## What is expected
Every line from the start of the records below to the line containing "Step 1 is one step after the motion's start" should be retyped exactly, that line included, and no others.

## Provided entries
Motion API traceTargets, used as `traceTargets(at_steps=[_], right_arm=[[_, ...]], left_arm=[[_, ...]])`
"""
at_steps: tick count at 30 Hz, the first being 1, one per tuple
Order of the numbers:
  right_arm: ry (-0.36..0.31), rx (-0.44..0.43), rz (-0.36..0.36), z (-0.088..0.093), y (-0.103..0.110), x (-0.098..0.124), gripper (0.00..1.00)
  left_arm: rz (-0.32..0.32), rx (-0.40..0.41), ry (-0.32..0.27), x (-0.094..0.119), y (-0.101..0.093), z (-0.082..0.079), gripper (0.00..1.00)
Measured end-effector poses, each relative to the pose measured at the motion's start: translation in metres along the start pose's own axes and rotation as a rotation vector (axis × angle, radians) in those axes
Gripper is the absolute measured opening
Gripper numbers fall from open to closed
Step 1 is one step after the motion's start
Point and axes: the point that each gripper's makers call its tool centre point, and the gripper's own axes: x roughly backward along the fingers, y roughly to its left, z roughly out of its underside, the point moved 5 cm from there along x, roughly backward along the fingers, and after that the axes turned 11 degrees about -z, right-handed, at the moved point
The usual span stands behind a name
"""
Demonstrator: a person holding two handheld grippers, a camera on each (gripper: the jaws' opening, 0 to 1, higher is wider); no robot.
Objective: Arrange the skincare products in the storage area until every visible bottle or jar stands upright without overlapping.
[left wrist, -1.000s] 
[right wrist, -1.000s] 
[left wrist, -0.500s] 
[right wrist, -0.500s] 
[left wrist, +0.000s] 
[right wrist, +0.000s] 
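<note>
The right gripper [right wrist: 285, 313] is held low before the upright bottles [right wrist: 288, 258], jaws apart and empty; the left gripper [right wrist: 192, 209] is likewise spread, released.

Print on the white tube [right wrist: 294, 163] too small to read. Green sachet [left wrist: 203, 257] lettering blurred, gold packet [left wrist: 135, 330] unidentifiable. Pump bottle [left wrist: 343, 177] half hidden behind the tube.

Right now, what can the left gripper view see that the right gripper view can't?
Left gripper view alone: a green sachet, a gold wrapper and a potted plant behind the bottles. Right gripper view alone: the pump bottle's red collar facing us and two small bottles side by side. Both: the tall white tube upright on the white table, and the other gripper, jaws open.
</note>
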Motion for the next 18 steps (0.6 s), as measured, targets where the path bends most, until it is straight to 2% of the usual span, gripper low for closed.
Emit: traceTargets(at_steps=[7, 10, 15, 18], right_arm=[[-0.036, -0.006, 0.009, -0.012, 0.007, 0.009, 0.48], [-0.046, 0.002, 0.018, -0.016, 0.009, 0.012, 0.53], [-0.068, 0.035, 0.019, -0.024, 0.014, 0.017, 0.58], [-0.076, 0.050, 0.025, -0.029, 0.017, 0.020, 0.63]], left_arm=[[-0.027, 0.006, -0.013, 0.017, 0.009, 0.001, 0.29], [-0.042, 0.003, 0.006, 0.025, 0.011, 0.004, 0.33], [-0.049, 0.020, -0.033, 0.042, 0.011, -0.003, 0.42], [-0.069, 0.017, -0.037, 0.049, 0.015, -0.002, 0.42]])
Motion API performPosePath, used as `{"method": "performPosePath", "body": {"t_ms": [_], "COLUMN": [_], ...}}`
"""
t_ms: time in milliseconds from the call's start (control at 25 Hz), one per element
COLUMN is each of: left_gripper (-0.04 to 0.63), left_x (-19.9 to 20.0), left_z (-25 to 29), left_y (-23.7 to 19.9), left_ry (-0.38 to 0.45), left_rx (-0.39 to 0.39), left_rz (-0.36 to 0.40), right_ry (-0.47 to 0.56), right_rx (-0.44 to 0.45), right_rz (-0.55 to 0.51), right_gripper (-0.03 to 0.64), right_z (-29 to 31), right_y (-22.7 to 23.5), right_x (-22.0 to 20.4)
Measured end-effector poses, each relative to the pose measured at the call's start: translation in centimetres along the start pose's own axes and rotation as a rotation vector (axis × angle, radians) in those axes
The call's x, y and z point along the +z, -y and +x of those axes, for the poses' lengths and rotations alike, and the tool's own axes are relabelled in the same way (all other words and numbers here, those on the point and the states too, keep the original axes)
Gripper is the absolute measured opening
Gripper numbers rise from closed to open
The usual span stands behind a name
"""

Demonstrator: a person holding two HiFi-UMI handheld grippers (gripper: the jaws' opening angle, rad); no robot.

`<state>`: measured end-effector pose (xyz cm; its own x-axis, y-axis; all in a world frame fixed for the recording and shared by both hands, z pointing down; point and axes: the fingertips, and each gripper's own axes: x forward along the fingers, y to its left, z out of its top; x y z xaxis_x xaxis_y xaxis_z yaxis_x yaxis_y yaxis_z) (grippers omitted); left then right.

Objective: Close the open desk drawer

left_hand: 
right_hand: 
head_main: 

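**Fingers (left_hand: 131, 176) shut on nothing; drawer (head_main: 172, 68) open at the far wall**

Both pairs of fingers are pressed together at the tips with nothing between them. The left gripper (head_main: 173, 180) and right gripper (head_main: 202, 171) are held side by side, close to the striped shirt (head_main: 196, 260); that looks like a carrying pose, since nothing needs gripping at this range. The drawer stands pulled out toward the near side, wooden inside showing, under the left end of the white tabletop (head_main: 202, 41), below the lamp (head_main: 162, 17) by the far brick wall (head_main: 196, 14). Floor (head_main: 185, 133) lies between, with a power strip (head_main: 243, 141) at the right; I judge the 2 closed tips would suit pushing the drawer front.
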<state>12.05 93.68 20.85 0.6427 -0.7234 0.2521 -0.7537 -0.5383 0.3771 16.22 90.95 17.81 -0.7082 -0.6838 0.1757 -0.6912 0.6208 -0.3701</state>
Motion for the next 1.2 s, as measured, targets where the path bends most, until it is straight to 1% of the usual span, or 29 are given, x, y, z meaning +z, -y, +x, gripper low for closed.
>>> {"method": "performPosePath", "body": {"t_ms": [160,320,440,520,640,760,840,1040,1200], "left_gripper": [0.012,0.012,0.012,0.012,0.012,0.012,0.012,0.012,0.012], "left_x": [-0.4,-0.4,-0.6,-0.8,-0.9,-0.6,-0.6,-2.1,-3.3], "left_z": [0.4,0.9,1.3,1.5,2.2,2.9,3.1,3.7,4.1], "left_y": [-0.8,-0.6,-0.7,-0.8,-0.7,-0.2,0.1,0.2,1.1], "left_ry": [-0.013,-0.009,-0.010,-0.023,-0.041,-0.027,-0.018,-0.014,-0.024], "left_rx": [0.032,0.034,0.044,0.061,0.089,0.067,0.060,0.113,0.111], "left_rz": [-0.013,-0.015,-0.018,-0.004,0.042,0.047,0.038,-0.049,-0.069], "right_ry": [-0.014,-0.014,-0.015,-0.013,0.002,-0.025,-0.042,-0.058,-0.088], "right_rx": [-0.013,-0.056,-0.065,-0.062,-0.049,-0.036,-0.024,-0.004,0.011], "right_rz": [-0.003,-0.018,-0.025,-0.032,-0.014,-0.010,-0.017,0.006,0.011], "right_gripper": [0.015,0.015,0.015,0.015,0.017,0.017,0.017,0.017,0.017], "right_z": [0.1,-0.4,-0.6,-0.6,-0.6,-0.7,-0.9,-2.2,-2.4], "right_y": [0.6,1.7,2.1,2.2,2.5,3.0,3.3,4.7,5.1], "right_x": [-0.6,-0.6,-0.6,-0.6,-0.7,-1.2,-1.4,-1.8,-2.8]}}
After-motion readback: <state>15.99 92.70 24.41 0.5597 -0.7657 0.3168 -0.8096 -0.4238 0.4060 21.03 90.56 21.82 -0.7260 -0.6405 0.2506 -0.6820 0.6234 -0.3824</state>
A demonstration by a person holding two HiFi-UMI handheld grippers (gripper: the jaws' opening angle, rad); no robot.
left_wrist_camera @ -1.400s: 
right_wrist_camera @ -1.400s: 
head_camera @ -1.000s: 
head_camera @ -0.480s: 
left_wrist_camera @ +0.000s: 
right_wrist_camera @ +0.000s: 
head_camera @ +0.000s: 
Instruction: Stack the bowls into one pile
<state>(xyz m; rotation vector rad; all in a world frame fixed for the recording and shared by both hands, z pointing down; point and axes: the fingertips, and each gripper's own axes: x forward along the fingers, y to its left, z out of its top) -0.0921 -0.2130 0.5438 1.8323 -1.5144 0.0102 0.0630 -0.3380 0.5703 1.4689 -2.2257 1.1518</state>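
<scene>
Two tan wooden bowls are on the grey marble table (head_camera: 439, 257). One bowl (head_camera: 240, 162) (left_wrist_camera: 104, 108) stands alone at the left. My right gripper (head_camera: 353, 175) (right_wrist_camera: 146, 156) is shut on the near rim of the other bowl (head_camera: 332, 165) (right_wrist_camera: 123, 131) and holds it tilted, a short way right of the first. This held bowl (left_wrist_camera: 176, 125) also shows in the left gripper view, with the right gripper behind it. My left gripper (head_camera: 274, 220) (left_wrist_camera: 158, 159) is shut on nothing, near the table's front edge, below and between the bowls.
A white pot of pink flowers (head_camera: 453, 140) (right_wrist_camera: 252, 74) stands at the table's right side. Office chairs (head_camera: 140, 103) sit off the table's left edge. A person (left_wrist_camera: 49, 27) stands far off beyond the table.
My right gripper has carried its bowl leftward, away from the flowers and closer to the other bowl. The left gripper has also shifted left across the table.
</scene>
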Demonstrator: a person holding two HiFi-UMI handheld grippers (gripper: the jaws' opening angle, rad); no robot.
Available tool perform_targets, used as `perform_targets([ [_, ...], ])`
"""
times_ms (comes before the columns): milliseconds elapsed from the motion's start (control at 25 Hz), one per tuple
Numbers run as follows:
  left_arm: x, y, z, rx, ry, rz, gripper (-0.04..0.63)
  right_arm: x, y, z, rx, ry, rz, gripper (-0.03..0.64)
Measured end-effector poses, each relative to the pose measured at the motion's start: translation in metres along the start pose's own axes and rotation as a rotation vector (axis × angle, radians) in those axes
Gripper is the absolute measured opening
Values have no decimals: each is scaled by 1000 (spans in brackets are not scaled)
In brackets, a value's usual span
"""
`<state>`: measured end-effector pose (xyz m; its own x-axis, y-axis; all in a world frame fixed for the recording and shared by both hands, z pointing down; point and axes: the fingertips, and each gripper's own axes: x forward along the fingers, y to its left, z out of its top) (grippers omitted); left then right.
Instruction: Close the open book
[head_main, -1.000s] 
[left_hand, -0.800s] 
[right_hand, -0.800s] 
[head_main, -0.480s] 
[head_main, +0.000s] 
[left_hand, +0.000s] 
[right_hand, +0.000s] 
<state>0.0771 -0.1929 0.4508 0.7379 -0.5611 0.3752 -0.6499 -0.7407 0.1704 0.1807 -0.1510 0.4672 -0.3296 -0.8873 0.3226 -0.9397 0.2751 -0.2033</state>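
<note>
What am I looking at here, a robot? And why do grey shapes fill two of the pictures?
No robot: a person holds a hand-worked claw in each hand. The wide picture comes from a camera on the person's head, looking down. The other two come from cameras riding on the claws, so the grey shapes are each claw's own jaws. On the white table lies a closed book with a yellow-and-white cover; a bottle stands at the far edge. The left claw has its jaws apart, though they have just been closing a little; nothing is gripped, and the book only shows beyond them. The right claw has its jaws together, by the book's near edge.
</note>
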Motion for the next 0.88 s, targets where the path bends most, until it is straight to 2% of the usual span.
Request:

## Written response
Motion API traceTargets, used as `traceTargets(at_steps=[_], right_arm=[[_, ...]], left_arm=[[_, ...]])`
"""
at_steps: tick count at 30 Hz, the first being 1, one per tuple
Order of the numbers:
  right_arm: ry (-0.36..0.31), rx (-0.44..0.43), rz (-0.36..0.36), z (-0.088..0.093), y (-0.103..0.110), x (-0.098..0.124), gripper (0.00..1.00)
  left_arm: rz (-0.32..0.32), rx (-0.40..0.41), ry (-0.32..0.27), x (-0.094..0.119), y (-0.101..0.093), z (-0.082..0.079), gripper (0.00..1.00)
Measured end-effector poses, each relative to the pose measured at the motion's start: translation in metres along the start pose's own axes and rotation as a rotation vector (axis × angle, radians) in those axes
Gripper is the absolute measured opening
Gripper numbers fall from open to closed
Step 1 is one step after the motion's start

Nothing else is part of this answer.